NRSC blasts Brown for standing by Obama, his jobs record and debt increases

If the state of the nation is determined in any way by the president, those who stand with the president are destined to share credit or blame. Fair or not, that’s how political messages are being framed for the 2012 elections.

We’ve see few better examples than what follows from the National Republican Senatorial Committee. After noting that U.S. Sen. Sherrod Brown of Ohio won office in 2006 saying he wanted to pursue sound economic policies, the Republican committee said in a news release on Aug. 23:

"However, as Senator Brown has stood side-by-side with President Obama on virtually every major issue, including all of his major spending proposals, he and his fellow Democrats in Washington have presided over the most rapid increase in the debt over the last 2.5 years and they are on track to have the worst jobs record in the modern era."

That’s a mouthful. Yet broken down into components, each part of the claim can be checked. And because this rap against Brown will be heard again and again over the next 14 months, PolitiFact Ohio thought it was worthwhile to do the checking now.

So the components, in order:

Brown "has stood side by side with President Obama on virtually every major issue, including all of his major spending proposals."

Jahan Wilcox, a spokesman for the NRSC (an arm of the Republican Party), cited as major issues the American Recovery and Reinvestment Act of 2009, better known as the economic stimulus bill; the Patient Protection and Affordable Care Act, passed in 2010; and the debt-hike bill of August 2011, which lifted the $14.3 trillion ceiling on government borrowing.

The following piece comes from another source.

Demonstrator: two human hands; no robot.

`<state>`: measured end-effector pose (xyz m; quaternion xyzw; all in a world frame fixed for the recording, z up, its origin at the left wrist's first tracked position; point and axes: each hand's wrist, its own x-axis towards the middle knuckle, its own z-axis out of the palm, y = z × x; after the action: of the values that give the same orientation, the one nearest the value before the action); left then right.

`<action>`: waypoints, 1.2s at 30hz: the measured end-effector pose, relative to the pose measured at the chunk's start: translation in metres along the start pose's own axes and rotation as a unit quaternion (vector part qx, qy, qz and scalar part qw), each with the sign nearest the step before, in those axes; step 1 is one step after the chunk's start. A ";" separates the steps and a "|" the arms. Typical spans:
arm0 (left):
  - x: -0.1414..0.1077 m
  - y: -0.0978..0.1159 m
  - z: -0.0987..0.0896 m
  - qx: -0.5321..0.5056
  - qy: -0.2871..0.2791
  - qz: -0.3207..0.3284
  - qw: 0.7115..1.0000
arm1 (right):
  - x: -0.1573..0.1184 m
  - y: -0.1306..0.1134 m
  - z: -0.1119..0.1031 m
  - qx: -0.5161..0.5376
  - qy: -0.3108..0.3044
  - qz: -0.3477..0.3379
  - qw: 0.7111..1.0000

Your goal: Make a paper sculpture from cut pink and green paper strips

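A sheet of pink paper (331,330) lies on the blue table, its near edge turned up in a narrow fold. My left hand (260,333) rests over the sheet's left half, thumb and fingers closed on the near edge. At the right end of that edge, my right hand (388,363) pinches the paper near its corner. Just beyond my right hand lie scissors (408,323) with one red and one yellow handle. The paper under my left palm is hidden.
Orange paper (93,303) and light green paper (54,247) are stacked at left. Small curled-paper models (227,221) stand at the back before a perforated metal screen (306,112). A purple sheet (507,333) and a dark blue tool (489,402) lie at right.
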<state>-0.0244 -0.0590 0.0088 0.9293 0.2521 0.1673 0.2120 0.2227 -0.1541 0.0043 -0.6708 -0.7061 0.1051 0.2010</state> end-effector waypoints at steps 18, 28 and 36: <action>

Those certainly are big. Obama pushed for passage and Brown voted yes on each one, as did Senate and House majorities.

Brown’s communications director, Meghan Dubyak, notes that the senator and president have disagreed on some big issues, too, such as carbon dioxide emission limits on factories and coal-burning power plants,  a speedier withdrawal of troops from Afghanistan, and foreign trade.  

Were these major issues?

Our dictionary (Webster’s Ninth New Collegiate) defines major as greater in importance, or notable or conspicuous in effort and scope. The carbon caps were a significant issue in House of Representatives races last year in Ohio. But the stimulus and health care bill’s were Obama’s masterpieces, even if their final versions represented compromise. These, and the economy, have defined the Obama presidency.

Brown "and his fellow Democrats have presided over the most rapid increase in the debt over the last 2.5 years."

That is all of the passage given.